Agora, pergunto: são livros comercialmente “fáceis”? E quanto ao trabalho de produção, as editoras
comerciais se dedicariam facilmente a eles?

Acredito que, entre outras centenas de obras, esses são exemplo de que a editora universitária
pública brasileira – falo aqui em nome da Edusp – vem cumprindo suas funções originais: publicar e
fazer circular obras de origem ou referência acadêmica, relevância cultural e possibilidades
comerciais reduzidas.
Se nossos livros ombreiam com obras das editoras comerciais nas prateleiras das livrarias – e isso,
muitas vezes, é verdade – esse é um sinal de que nossa função social está sendo cumprida. Ou seja,
o serviço público desempenhado pela editora é eficiente: escolher obras de inegável valor cultural e
pequeno ou nenhum potencial comercial, dar-lhes a melhor produção possível do ponto de vista
editorial e nos esforçar para que essas obras cheguem ao maior número possível de leitores.

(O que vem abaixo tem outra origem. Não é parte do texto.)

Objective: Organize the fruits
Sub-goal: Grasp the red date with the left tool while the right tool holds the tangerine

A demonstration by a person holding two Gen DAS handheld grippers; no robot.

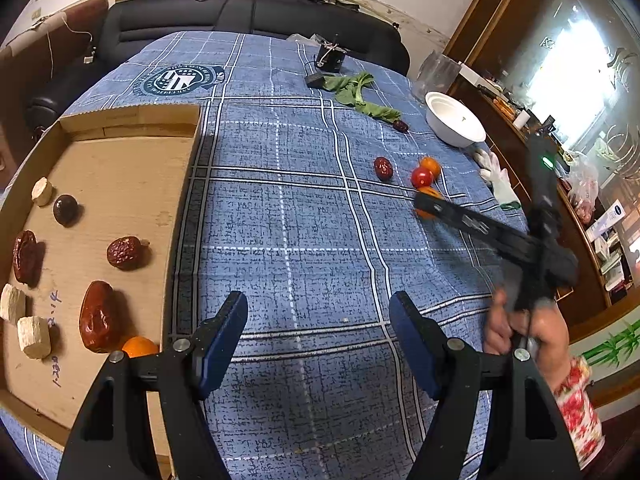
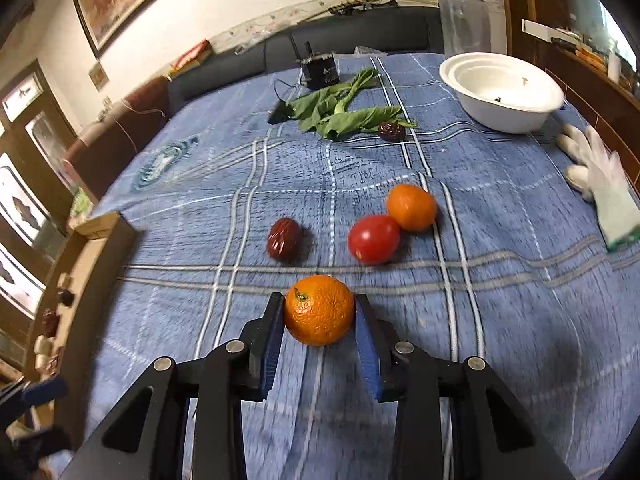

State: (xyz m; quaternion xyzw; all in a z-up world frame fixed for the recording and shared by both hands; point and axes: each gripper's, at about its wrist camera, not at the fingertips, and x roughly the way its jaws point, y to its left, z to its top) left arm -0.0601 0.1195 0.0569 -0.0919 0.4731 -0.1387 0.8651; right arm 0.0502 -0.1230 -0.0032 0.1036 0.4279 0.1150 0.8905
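We see the right claw (image 2: 320, 314) clamped on a mandarin (image 2: 319, 309) near the bench's right edge, just short of a tomato (image 2: 373, 239), second mandarin (image 2: 411, 207) and jujube (image 2: 283, 239). Left claw (image 1: 319, 316) stands apart, empty, beside the cardboard tray (image 1: 132, 184).

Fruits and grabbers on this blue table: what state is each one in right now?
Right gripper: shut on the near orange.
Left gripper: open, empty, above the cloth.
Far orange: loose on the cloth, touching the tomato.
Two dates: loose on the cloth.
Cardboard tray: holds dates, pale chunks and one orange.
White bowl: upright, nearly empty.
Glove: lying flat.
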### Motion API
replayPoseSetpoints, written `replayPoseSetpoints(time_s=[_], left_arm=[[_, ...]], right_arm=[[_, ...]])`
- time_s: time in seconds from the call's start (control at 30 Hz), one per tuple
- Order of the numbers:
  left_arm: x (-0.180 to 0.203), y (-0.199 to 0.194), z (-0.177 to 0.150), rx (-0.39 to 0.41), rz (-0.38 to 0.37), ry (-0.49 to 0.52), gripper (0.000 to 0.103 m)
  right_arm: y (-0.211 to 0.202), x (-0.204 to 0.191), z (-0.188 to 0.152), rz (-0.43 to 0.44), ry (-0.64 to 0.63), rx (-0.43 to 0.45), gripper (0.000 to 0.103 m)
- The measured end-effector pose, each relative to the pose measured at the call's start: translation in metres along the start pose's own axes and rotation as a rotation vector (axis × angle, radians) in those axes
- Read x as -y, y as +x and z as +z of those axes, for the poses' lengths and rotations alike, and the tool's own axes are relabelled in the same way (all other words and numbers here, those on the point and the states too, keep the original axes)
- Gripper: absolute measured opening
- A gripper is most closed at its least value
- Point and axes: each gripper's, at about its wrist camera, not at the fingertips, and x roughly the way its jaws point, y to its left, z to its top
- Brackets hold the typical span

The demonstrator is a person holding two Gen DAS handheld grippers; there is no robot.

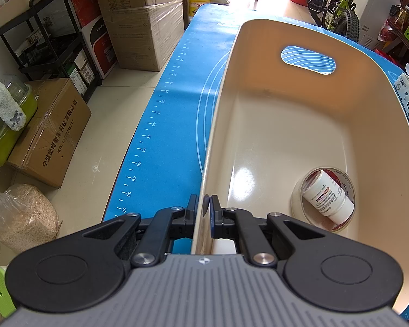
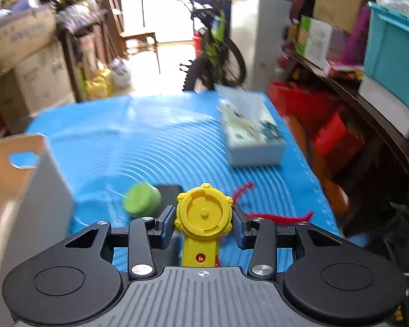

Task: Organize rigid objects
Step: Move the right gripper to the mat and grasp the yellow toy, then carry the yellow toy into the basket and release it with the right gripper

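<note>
Bin [image 1: 308,125] sits on the blue mat [image 1: 161,125] of the bench, beige, handle slot in its far wall. Left tongs [image 1: 203,204] are pinched together on the bin's near-left rim, one finger outside, one inside. At the bin's floor, near-right corner: a tape roll [image 1: 297,199] lying flat with a white bottle [image 1: 327,196] tipped inside its ring.

Right tongs [image 2: 203,215] are clamped on a yellow toy [image 2: 204,212], pads against its round head on both sides. Toy's long axis runs back toward the camera, handle tucked under the tongs body, lower end cut off. Whether it is lifted or touching the mat, cannot tell.

Key relation: from the right tongs the bin [image 2: 16,169] lies to the left and slightly ahead, its rim higher than the mat. Judgement: the next move is a leftward carry over that rim, then release; the right hand does it, while the left steadies the bin.

Loose on the mat just beyond the right tongs: a green cap-like piece [image 2: 141,200], a dark flat thing [image 2: 170,190] beside it, half hidden by the toy, and a red pipe cleaner [image 2: 272,215] to the right. Tissue pack [image 2: 252,133] farther off. Right view is motion-blurred, so small items are hard to identify.
</note>
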Motion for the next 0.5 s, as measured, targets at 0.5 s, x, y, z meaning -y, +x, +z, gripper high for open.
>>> replayPoseSetpoints(time_s=[0.5], left_arm=[[0.001,0.0,-0.001,0.0,0.004,0.004,0.01]], right_arm=[[-0.037,-0.099,0.023,0.29,-0.072,0.161,0.049]])
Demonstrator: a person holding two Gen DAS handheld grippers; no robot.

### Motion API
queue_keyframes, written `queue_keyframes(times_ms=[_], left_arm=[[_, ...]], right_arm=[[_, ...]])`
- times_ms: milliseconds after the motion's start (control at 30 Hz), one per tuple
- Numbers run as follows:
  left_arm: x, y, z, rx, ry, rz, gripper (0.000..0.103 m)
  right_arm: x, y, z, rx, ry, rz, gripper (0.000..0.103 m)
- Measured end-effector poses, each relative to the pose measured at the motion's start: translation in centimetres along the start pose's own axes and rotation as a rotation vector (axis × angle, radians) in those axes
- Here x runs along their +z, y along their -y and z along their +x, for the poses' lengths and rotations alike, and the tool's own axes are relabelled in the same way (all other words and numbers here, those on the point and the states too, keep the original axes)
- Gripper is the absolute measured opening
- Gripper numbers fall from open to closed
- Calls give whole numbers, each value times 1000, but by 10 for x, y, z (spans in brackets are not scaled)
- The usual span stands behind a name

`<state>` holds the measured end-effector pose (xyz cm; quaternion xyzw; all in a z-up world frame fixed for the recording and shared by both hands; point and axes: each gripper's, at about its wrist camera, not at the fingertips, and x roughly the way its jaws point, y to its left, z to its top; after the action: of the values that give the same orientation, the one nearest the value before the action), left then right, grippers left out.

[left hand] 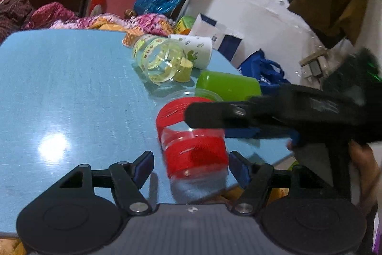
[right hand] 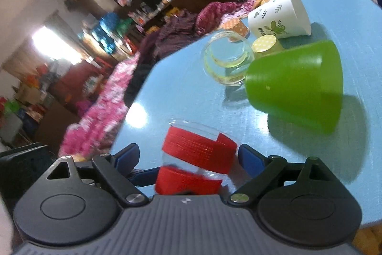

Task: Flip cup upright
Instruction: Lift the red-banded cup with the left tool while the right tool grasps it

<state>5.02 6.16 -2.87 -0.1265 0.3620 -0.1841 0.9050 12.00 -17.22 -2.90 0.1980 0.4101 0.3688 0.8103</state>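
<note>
On the blue tabletop (left hand: 71,87), near its edge at about 5 o'clock in the left wrist view, sits the clear cup with red bands (left hand: 194,149), blurred. The left tongs (left hand: 191,165) are spread, a blue pad on either side of the cup; whether the pads touch it cannot be told. The right tongs (left hand: 210,123) reach in from 3 o'clock across the cup's upper part. In the right wrist view the right tongs (right hand: 188,155) are likewise spread around the cup (right hand: 195,159), which lies tilted between the pads. Beyond it, toward 1 o'clock, a green cup (right hand: 296,85) stands mouth-down, with a clear yellow-banded cup (right hand: 226,59) and a white paper cup (right hand: 279,16) farther back.
</note>
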Motion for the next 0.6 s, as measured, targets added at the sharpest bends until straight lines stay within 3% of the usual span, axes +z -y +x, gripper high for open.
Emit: queue_keyframes(times_ms=[133, 400, 600], left_arm=[[-11, -14, -25, -42, 51, -7, 73], [-19, -53, -61, -47, 163, -82, 75], [-21, -80, -59, -53, 179, -164, 77]], right_arm=[[7, -11, 10, -64, -61, -47, 79], [18, -37, 31, -214, -215, -207, 79], [28, -49, 55, -290, -326, -275, 77]])
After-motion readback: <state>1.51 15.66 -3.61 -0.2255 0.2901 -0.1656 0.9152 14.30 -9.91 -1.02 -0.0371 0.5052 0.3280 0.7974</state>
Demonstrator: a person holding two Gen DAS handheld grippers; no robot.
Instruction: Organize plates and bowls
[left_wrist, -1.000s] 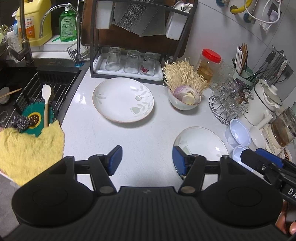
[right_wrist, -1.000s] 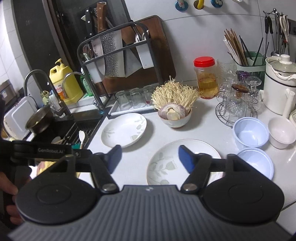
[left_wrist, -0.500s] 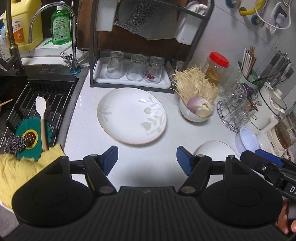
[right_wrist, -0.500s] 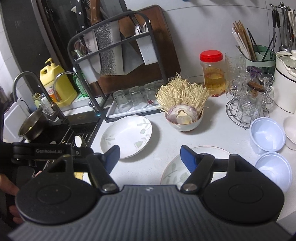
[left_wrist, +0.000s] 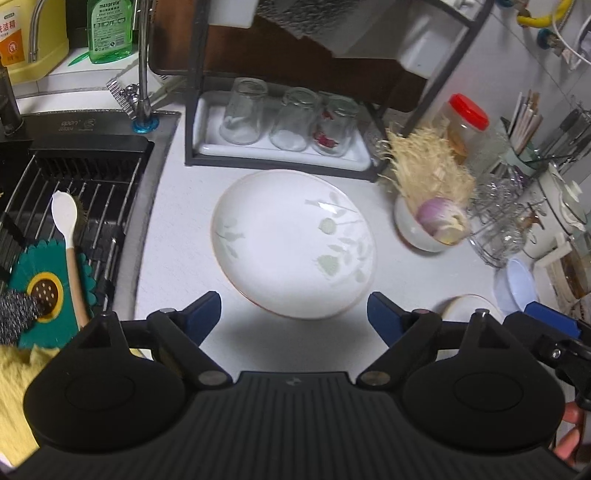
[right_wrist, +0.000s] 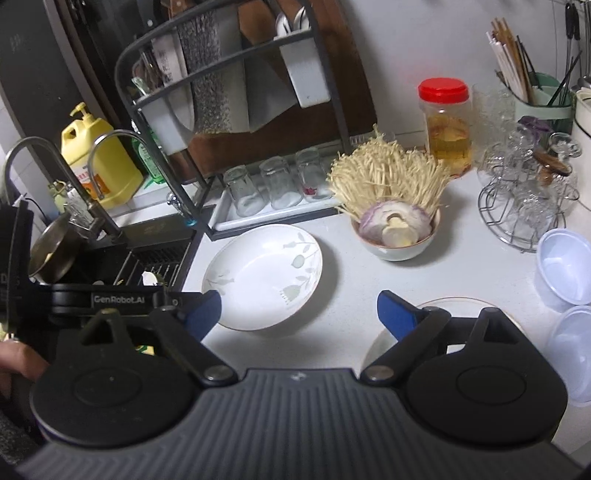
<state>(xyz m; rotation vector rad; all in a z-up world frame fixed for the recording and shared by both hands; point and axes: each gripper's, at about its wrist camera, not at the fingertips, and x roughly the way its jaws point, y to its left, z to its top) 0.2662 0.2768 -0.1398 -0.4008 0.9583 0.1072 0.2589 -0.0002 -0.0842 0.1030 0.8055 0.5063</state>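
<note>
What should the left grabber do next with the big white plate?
Probably ease forward and down until its open fingers straddle the near rim of the plate. The left gripper is open, holds nothing, and the plate lies flat on the counter just ahead of the fingertips, so a short approach likely comes before any squeeze.

Bright overhead light, fisheye bending at the rims

Glare is washing out the plate (left_wrist: 293, 243) centre; soft shadow is falling toward 6 o'clock beneath it. Motion blur is smearing the enoki bowl (left_wrist: 428, 218) at 3 o'clock; edges are curving.
</note>
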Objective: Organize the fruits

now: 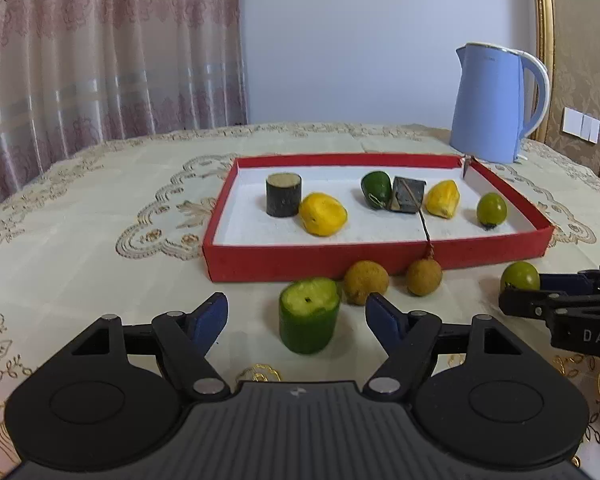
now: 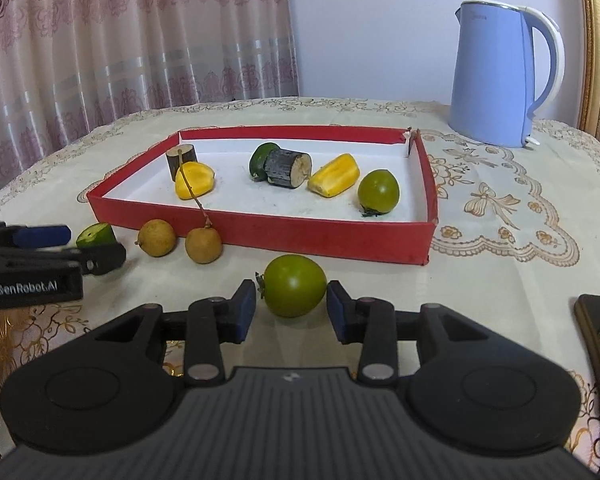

O tipo de crítica que você cita é, na verdade, uma crítica que visa a punir o serviço público
justamente quando ele alcança seu maior objetivo: atender, com alta qualidade, o cidadão. Por que,
então, cobramos eficiência do serviço público e não a reconhecemos quando ela existe?
A Edusp, portanto, vem cumprindo sua função social. O que alguns desejam é que a editora
universitária volte a produzir pelo sistema de co-edição descrito em resposta à sua primeira pergunta
(cf.), pelo qual a editora não guardava qualquer direito sobre as obras.
Esse procedimento não interessa à Edusp. A editora não abrirá mão de ela mesma escolher seus
títulos (com base nos critérios claros e objetivos mencionados) e de enriquecer seu acervo. Afinal,
como já disse, é o acervo que define o caráter, a personalidade de uma editora e lhe confere sentido e
existência.
Gostaria de acrescentar que a renda industrial da Edusp, proveniente da venda de nossos livros, é
integralmente reinvestida na produção de novas obras, no livro, e não em qualquer outro bem.